● TASK PROMPT: The required output is a word-for-word restatement of the material below, from the line with "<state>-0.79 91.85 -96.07" through its last line, inclusive.

● STORED DATA:
==============================

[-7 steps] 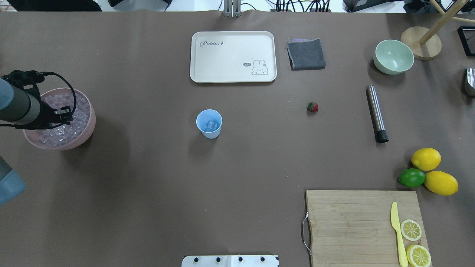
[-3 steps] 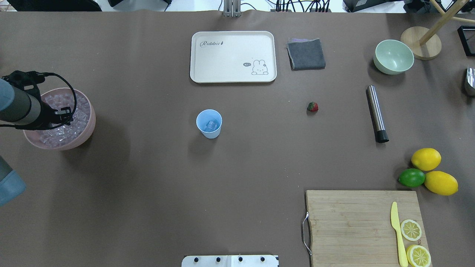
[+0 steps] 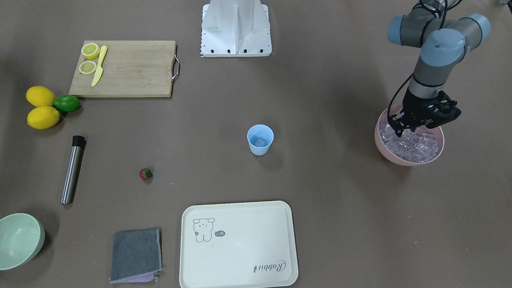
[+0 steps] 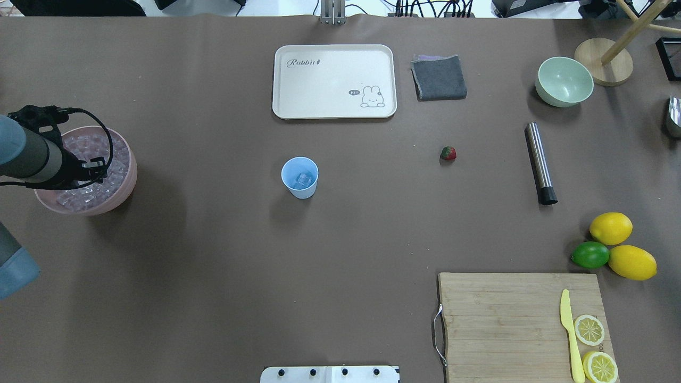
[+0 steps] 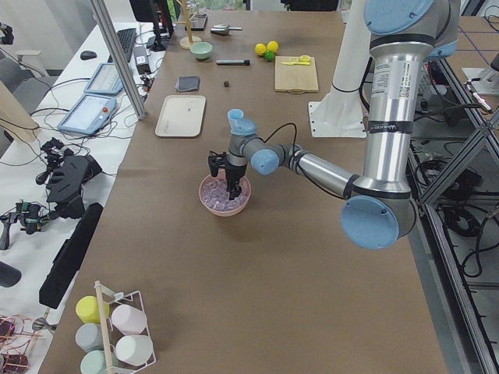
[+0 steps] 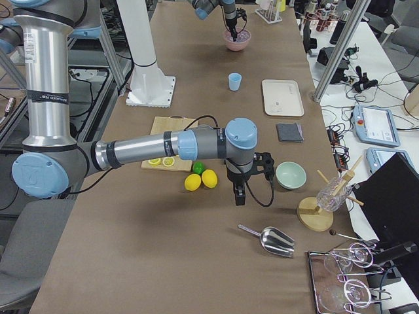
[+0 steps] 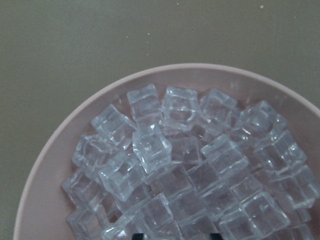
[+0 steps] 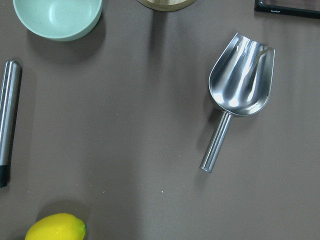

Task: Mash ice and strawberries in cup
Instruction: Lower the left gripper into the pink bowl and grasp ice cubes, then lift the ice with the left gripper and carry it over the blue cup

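Note:
The light-blue cup stands mid-table with one ice cube inside it. More ice fills the pink bowl at the table's left end. My left gripper points down into that bowl; in the left wrist view its dark fingertips sit apart at the bottom edge, open among the cubes. The red strawberry lies alone on the table to the right of the cup. My right gripper hangs far off beside the lemons. It shows only in the exterior right view, so I cannot tell its state.
A steel muddler lies right of the strawberry. A cream tray, grey cloth and pale-green bowl line the far side. Lemons and a lime sit by the cutting board. A metal scoop lies under the right wrist.
The left gripper has shifted slightly left and sunk a little lower over the ice in the pink bowl. Nothing else moved.

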Motion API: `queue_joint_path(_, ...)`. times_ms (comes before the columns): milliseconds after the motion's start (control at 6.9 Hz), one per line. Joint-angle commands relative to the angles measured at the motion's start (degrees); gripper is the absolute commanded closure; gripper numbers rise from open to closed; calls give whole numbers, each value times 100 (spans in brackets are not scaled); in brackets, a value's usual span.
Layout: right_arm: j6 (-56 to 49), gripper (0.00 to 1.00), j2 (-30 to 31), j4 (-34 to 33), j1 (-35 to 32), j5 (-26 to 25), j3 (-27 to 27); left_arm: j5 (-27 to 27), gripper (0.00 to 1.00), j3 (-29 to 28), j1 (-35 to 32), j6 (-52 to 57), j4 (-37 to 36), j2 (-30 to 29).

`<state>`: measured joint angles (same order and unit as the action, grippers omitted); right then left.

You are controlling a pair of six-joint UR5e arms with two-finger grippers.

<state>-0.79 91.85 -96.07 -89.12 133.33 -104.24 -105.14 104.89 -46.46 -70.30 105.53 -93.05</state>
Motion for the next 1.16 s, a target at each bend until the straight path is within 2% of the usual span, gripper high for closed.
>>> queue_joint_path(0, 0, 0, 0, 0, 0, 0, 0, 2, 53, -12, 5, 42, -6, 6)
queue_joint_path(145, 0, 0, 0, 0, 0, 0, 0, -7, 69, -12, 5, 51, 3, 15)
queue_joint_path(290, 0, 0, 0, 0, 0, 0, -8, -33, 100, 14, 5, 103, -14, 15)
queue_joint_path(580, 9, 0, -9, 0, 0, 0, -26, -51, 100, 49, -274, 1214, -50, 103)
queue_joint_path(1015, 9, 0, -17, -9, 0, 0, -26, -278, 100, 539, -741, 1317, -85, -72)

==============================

● TASK RESPONSE:
<state>-0.79 91.85 -96.07 -89.12 133.33 -104.24 -105.14 104.89 -46.46 -70.30 105.53 -93.05</state>
Motion for the next 1.16 s, a target at each bend until the straight path is within 2% of the usual span, gripper high for closed.
>>> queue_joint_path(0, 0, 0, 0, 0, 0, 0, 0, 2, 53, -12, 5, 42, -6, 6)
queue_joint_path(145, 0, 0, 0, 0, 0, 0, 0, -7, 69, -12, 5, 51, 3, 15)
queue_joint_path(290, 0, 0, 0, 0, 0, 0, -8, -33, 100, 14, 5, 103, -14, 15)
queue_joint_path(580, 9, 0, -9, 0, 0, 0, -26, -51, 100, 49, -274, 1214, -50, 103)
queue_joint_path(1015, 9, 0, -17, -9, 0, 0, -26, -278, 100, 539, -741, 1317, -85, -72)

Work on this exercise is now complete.